Die Reaktion der Umwelt-Apostel zeigt, wie sehr die Ärzte in ein Wespennest gestochen haben. Die Herrschaften wissen ganz genau, dass das alles Unsinn ist, den sie da verzapfen. Vor alles unsere Heilspolitiker wissen das, sonst würden sie nicht die in keiner Weise demokratisch legitimierten NGO’s vorschicken, um die Einhaltung von willkürlichen Grenzwerten und Diesel-Verbote einzuklagen. Die Religion der Gutmenschen ist es, ihren Mitbürgern ein schlechtes Gewissen einzureden, damit die, um ihr Gewissen zu erleichertern, auf deren Lügen hereinfallen. Nun scheint neben den Ärzten auch tatsächlich ein Politiker den Schneid zu haben, den Gutmenschen die Stirn zu bieten. Aber, wird das was nutzen? Warten wirs ab. Wenn immer mehr Leute den Mut aufbringen, sich gegen die Gutmenschen zu stellen, könnte sich etwas ändern. Da gibt es ja noch einen: Kachelmann. Der hat den Grünen tatsächlich ins Buch geschrieben, dass sie nicht mehr so viel Unsinn über das Wetter reden sollen.

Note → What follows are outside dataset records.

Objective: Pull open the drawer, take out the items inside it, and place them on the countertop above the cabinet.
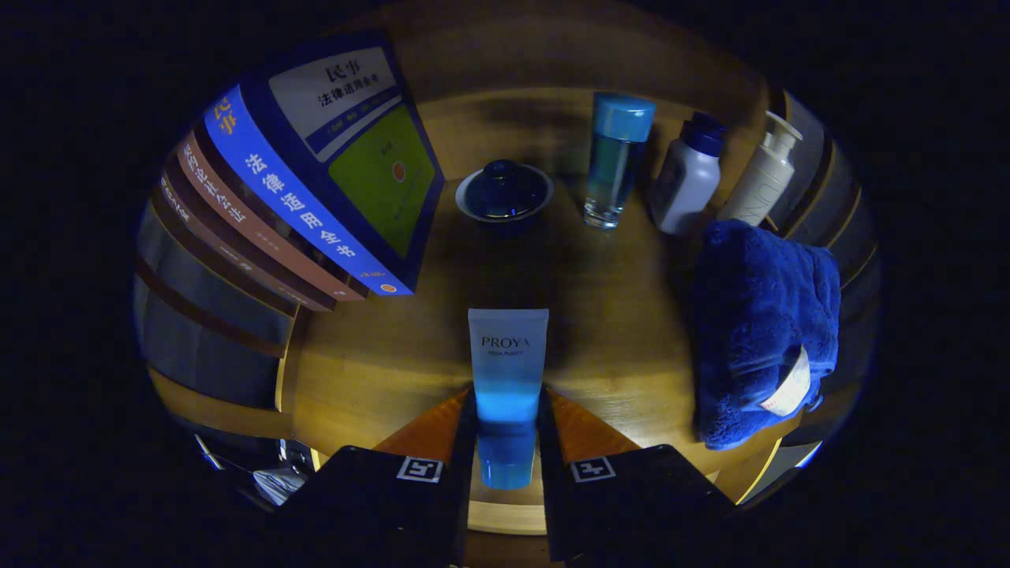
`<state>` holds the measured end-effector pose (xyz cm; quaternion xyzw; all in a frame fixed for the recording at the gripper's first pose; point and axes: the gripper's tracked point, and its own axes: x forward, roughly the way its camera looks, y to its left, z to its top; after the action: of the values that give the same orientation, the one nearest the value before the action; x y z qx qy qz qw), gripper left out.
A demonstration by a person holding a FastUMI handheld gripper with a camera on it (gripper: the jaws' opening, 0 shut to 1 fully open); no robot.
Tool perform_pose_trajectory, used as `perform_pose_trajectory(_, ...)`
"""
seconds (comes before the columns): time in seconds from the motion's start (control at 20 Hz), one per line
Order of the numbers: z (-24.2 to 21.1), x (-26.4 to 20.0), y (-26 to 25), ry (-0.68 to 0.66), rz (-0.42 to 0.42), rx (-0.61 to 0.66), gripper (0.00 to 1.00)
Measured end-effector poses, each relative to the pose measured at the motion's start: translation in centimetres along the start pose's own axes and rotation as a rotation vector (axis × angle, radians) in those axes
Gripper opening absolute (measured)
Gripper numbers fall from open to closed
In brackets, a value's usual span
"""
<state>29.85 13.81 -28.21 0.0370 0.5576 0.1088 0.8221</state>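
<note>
The tool (507,430) pinches 1 cosmetic tube (507,371) between its 2 fingers, both pressing on the tube's lower, cap end at bottom centre of the frame. The tube's long axis runs straight ahead in line with the fingers, its flat crimped end pointing toward the middle of the frame. The tube is carried over the wooden tabletop (615,315); whether it touches the surface cannot be told. Judged from this, the item is out of the drawer and the coming move is a set-down on the bare wood directly ahead.

Count on the tabletop: 1 stack of books (316,189) at upper left, 1 lidded bowl (503,193) at upper centre, 1 capped glass bottle (617,158), 1 white bottle (688,185), 1 pump bottle (764,177) at upper right, 1 folded blue towel (761,323) at right.
</note>
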Motion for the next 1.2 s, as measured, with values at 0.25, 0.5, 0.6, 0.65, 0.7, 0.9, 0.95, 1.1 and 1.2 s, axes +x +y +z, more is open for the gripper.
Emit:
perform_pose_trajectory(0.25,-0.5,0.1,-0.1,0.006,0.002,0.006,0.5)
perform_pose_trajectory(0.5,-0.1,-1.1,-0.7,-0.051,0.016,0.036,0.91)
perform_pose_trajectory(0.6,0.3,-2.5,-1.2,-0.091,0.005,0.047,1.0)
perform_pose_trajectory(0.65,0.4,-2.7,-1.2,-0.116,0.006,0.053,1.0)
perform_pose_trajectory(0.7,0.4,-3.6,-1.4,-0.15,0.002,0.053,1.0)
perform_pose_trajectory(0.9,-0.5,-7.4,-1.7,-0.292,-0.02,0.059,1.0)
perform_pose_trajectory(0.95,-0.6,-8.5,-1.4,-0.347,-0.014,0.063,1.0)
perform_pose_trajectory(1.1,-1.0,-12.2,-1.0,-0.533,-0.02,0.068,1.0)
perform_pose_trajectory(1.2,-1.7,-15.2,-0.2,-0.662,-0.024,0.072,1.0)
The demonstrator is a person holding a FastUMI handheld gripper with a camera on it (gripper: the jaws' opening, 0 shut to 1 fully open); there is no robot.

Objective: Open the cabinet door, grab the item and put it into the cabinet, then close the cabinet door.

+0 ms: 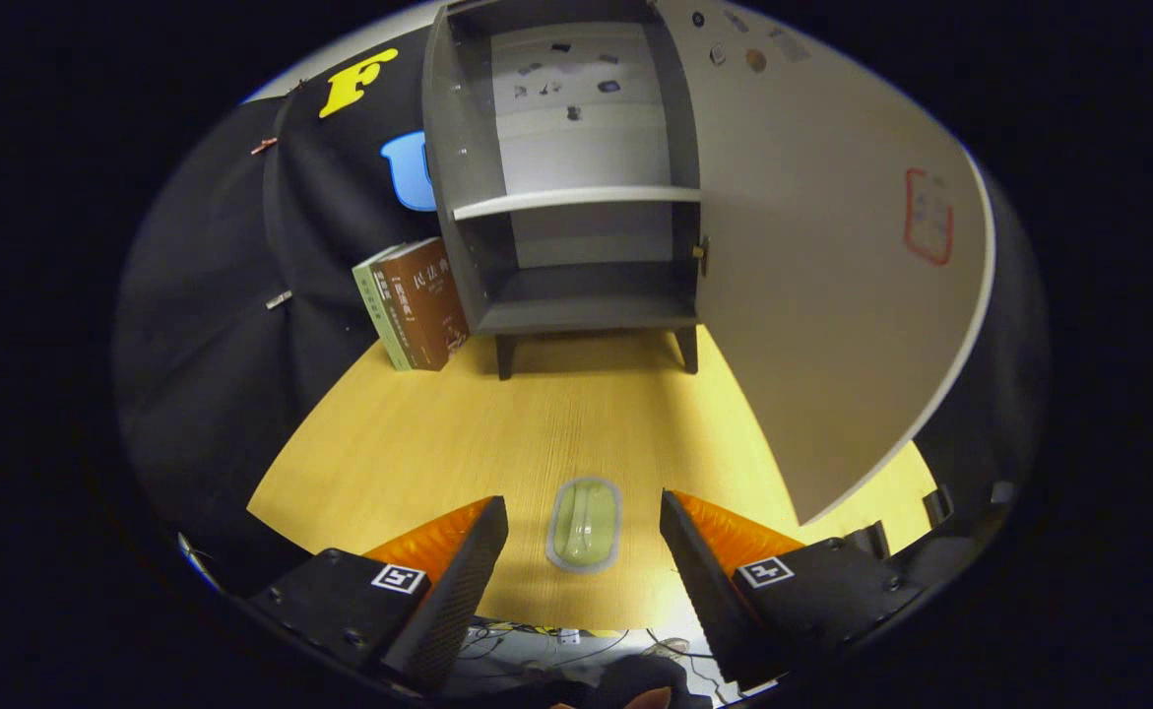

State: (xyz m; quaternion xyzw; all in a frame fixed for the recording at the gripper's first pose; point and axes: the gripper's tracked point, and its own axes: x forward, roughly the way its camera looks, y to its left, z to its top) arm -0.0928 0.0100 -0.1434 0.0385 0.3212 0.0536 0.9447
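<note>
While spread wide above the wooden table (418,443), gripper (584,522) fingers flanked — without touching — the pale green item (584,524); beyond, cabinet (576,256) with door (822,295) swung open.

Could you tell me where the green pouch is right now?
The green pouch lies flat on the wooden table between the open gripper jaws, in front of the open cabinet.

The cabinet (576,197) is cut off at the top of the frame, its roof unseen. Small dark marks on its back panel (568,79) are too small to identify. The red-outlined sticker (928,217) on the open door (812,276) is blurred. Book titles (418,305) are illegible. The table (537,423) near edge hides behind the parted tool (584,522).
</note>
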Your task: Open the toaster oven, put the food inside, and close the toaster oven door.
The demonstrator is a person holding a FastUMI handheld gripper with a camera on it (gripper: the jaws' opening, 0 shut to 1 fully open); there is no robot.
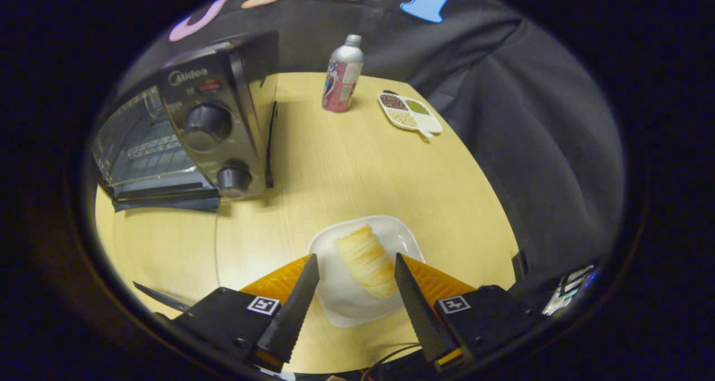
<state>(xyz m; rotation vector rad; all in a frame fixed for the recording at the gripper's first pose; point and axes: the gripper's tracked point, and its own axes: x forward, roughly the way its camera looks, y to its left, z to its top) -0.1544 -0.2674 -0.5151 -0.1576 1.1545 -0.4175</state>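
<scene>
Your gripper [356, 265] is spread wide, fingers flanking the pale yellow ridged pastry roll [366, 261] on the white square plate [343, 303] near the table's [357, 168] front edge. Roll's long axis runs away from you, slightly toward the black toaster oven [184, 141], door open, at the left edge.

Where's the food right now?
The pastry lies on the white plate on the table, between the open fingers of the hand-held gripper, right of the open toaster oven.

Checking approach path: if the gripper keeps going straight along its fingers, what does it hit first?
Most likely the pastry on the white plate, lying between the open gripper fingers. Depth is unclear; the fingers may be above it and not yet touching.
</scene>
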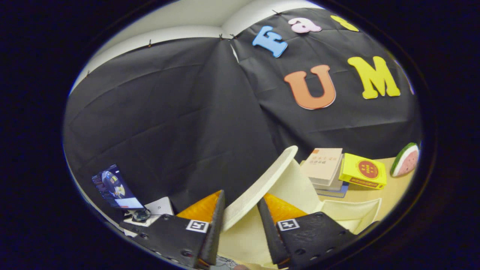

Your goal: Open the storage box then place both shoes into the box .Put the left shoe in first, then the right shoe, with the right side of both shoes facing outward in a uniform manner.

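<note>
My gripper (240, 197) holds the cream lid (270, 174) of the storage box, with the lid's rim pinched between both fingers. The lid is lifted and tilted, and it runs up and away from the fingers towards the black cloth wall. Under it, to the right of the fingers, lies the pale open box (352, 212) with its inner wall showing. The inside of the box is mostly hidden by the lid and my right finger.
Beyond the box, a stack of books (323, 167) lies on the wooden table (390, 191), with a yellow book (363, 171) next to it. A watermelon-slice toy (405, 159) stands further right. A lit screen (114, 187) and a white device (159, 207) sit left of my fingers.
</note>
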`<state>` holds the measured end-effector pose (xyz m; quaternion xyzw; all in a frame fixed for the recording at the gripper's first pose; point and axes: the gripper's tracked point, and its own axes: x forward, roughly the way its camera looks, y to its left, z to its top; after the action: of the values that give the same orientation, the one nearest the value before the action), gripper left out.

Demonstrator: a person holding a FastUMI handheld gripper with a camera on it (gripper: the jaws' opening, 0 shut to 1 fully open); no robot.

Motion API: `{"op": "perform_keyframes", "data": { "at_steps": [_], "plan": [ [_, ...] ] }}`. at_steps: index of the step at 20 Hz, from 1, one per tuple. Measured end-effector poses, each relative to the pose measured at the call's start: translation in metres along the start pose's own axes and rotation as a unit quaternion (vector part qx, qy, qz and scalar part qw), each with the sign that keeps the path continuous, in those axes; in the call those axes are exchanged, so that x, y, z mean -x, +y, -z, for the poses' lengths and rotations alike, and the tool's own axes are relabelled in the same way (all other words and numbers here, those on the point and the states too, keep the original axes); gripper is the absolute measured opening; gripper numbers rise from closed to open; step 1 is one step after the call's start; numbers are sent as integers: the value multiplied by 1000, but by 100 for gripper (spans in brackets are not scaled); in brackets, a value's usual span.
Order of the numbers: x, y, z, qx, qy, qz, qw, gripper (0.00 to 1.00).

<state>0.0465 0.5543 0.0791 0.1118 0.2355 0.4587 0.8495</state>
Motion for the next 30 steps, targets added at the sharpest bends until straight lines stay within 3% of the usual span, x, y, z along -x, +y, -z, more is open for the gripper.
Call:
{"op": "perform_keyframes", "data": {
  "at_steps": [3,7,12,17,26,30],
  "plan": [
    [-7,21,5,8,-2,-12,1000,92],
    [0,25,7,27,-16,-4,1000,94],
    [42,0,-13,80,-88,40,992,96],
    [122,-58,-24,126,-151,100,975,95],
    [280,-180,-22,139,-192,202,950,95],
    [344,-242,2,158,-182,254,937,95]
  ]
}}
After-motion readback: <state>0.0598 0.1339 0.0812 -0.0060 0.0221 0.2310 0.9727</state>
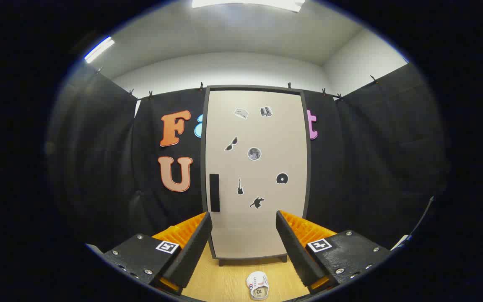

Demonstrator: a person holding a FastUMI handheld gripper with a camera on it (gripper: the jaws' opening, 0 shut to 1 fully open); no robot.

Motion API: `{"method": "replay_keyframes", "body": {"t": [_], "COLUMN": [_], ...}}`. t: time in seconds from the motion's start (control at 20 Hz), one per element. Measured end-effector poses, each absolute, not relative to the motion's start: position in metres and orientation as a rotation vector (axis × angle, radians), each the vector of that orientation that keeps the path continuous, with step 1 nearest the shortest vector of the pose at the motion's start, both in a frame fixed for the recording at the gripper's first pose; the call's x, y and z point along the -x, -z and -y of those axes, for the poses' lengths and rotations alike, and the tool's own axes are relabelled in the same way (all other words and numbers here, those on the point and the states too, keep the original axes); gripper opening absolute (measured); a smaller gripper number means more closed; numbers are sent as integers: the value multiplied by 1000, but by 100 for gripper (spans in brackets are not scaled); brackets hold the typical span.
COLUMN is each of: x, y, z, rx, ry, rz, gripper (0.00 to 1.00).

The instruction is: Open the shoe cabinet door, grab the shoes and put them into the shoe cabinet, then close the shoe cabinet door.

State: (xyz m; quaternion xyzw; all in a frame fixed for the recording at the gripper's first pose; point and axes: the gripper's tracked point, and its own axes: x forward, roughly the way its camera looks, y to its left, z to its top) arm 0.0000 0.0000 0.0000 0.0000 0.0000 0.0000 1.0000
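Shoe cabinet door (255,167) is seen shut, dark handle (214,193) at its left edge; gripper (244,235) is held open and empty before it; shoe (258,285) is left on floor (224,281) in front.

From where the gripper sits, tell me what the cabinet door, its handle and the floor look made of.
Gripper: fingers open, nothing between them.
Cabinet door: probably laminated board, matt beige, flat and even, stickers on it.
Handle: dark matt strip, likely plastic or a recess; cannot tell which.
Floor: pale wood-look surface, faint grain lines; the white shoe lies on it.
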Motion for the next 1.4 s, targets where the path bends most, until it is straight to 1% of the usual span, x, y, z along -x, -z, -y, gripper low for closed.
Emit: {"method": "replay_keyframes", "body": {"t": [0.85,1.4], "x": [2,-14], "y": [0,4], "z": [-3,-14], "rx": [-4,-4], "ry": [-4,-24], "rz": [-1,-12], "gripper": [96,96]}}
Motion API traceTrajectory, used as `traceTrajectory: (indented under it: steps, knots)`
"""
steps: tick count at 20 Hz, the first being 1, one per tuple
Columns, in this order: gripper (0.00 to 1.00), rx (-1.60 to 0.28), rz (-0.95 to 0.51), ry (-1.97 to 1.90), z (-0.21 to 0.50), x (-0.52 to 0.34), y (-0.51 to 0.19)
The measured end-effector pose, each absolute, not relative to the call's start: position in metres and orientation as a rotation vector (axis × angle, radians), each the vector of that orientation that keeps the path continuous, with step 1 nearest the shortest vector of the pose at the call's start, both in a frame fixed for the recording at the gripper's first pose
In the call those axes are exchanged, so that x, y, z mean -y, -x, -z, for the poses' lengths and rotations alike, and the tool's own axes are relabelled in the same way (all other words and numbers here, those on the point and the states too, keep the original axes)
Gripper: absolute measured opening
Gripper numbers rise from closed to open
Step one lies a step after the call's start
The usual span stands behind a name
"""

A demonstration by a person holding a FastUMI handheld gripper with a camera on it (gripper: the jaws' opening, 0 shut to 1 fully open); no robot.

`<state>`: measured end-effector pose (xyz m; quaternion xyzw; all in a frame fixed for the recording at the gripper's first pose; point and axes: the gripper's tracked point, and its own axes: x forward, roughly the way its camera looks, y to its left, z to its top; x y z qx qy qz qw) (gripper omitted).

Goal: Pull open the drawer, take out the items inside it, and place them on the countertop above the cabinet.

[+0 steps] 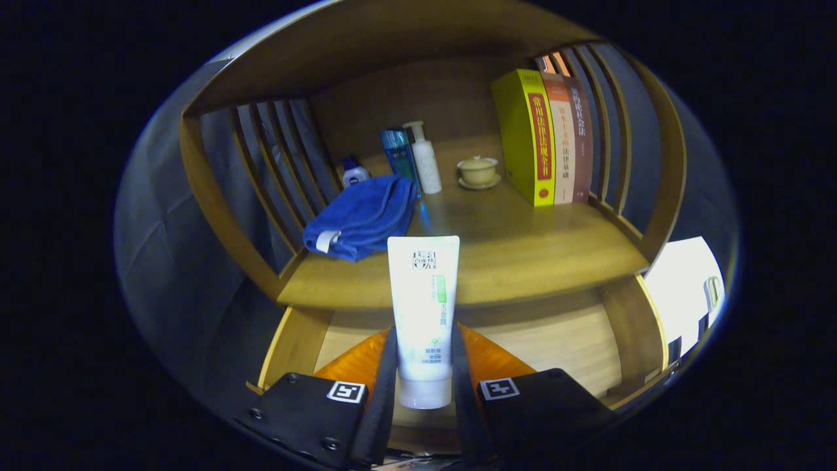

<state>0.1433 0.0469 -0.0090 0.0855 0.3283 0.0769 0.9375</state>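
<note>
While the tongs (pixel 424 383) clamp a white tube (pixel 424 307) upright between both fingers, cap end down, the tube's upper half rises in front of the wooden surface's (pixel 523 261) front edge. Beyond the tongs on that surface lie a folded blue towel (pixel 363 216), with a small blue-capped bottle (pixel 354 172), a blue box (pixel 399 154) and a white pump bottle (pixel 425 160) behind it. A lidded cup on a saucer (pixel 478 172) sits next to three upright books (pixel 546 134).
</note>
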Motion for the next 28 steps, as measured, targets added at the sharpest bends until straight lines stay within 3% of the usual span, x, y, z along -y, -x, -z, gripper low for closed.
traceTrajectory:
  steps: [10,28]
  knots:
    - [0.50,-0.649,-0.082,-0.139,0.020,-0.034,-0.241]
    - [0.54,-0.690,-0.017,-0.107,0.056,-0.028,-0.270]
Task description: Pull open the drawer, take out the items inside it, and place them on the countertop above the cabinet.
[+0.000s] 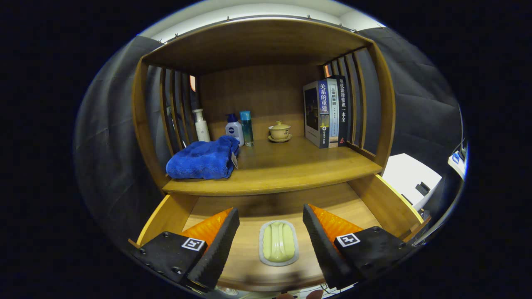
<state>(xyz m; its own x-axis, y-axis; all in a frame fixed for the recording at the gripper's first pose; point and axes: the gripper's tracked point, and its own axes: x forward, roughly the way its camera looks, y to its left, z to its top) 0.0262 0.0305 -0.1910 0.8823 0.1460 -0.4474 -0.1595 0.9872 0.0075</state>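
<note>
Hovering wide-open, my gripper (271,245) straddles the soap dish (279,243) at lower centre; I should descend squarely before closing.

Gripper (271,232) pointing forward and level, fingers (216,245) spread wide apart, gripping nothing, both pads facing inward

Sharp, evenly lit from above; shelf shadow over drawer (291,207) back; strong fisheye bending at edges.
</note>
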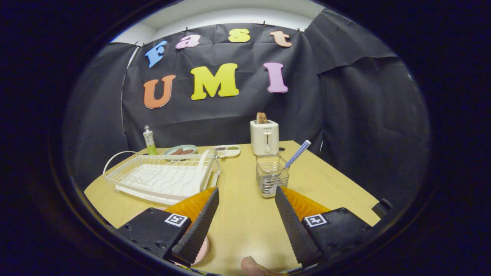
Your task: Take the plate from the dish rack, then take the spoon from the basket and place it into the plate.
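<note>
Meanwhile, the spoon [298, 153] stood tilted in the wire basket [272, 177], its checked handle leaning out over the rim, near the middle of the wooden table [245, 214] and just ahead of the gripper's [246, 189] right finger. The gripper's fingers were spread wide apart over bare tabletop, holding nothing. Beneath the left finger, toward the table's near edge, a curved pink sliver showed, apparently the plate [203, 250], though most of it was hidden. The white dish rack [163, 178] sat toward the table's left edge, just beyond the left finger, with nothing standing in its slots. A cream toaster [264, 137] with a slice of bread poking up stood near the far edge, behind the basket. Along that far edge lay a green dish [181, 150] holding reddish pieces, a small white tray [228, 150] and an upright tube [149, 140]. A fingertip [251, 266] showed at the table's near edge, between the fingers.
</note>
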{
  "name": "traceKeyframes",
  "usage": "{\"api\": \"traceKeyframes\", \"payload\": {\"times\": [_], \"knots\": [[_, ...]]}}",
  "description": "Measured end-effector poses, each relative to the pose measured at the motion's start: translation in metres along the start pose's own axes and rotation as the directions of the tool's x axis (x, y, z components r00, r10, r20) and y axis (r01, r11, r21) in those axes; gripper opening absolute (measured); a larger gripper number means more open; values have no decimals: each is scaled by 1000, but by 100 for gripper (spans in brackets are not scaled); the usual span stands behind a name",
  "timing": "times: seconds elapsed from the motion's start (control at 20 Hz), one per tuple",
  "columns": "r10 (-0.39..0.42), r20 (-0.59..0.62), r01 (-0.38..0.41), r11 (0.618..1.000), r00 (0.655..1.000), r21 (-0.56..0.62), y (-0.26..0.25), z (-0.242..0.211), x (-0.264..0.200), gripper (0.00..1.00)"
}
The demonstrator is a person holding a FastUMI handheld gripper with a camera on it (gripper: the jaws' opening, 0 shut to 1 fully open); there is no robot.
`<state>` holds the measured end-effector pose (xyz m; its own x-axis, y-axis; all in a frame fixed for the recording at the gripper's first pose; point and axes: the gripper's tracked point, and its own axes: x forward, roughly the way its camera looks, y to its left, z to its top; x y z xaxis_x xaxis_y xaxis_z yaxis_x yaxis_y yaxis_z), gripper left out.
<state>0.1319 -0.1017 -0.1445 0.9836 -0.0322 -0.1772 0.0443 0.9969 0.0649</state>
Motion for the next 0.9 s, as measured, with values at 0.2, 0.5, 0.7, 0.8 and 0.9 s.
{"api": "traceKeyframes", "payload": {"times": [0.2, 0.5, 0.7, 0.8, 0.9], "knots": [[-43, 52, 41, 999, 998, 32, -48, 14, 27, 97], [-42, 53, 44, 998, 998, -37, -89, 32, 85, 98], [-6, 98, 9, 999, 995, -33, -84, 49, 112, 95], [22, 115, -19, 999, 993, -30, -76, 55, 126, 88], [35, 105, -31, 999, 994, -43, -72, 54, 134, 73]]}}
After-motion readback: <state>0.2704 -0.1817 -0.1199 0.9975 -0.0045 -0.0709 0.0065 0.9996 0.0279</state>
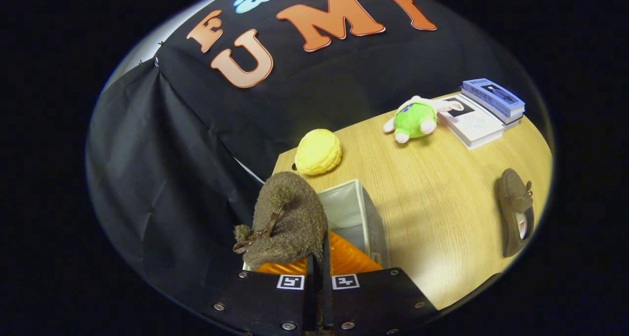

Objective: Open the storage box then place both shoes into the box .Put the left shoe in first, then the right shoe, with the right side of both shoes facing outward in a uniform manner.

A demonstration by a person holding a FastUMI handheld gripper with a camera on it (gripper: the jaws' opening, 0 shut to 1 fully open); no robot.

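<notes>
Your gripper [318, 262] is pinching the edge of a fuzzy brown shoe [287, 220], fingers pressed nearly together on it, holding it right above the open white storage box [361, 215] at the desk [442, 213] corner. The other brown shoe [516, 218] lies on its side well apart, with a yellow plush [318, 152], green plush toy [413, 120] and books [484, 112] beyond the box.

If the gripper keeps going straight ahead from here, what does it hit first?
Probably the open storage box: the gripper, shut on the brown shoe, points at it. Depth is unclear.
</notes>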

Bernhard Freiling / 03.02.2019

Was für ein Schwachsinn. 40 ppm je Kubikmeter Luft - da befinden wir uns im Hochpotenzbereich der Homöopathie. Wenn wir uns mit dieser Potenz “vergiften” können, dann können uns “Ärzte”  auch mit der gleichen Potenz eines Medikamentes heilen - oder? Krebskranke mit einer kaum meßbaren Radioaktivität bestrahlen um deren Krebs zu bekämpfen? Würden das die 3900 Lungenfachärzte, die nicht Köhlers Meinung teilen, auch behaupten? Diese Grenzwertfanatiker: Ich will ja nicht behaupten, die hätten sie nicht mehr Alle. M.E. gebrauchen die sie halt nicht der Reihe nach.

Dr. Gerhard Giesemann / 03.02.2019

Natürlich sind wir Mittelpunkt von allem - deshalb streben ja so viele hin zu uns, ins Gravitationszentrum DE, Massenimmigration nach dem Nötigungsprinzip mit Kinderkulleraugen, nach Prof. Erich Weede, gucksdu YouTube. Das wärmt das Herz und mehr Lungen atmen das NOx besser weg. Wermutstropfen: Mehr CO2 - porca miseria.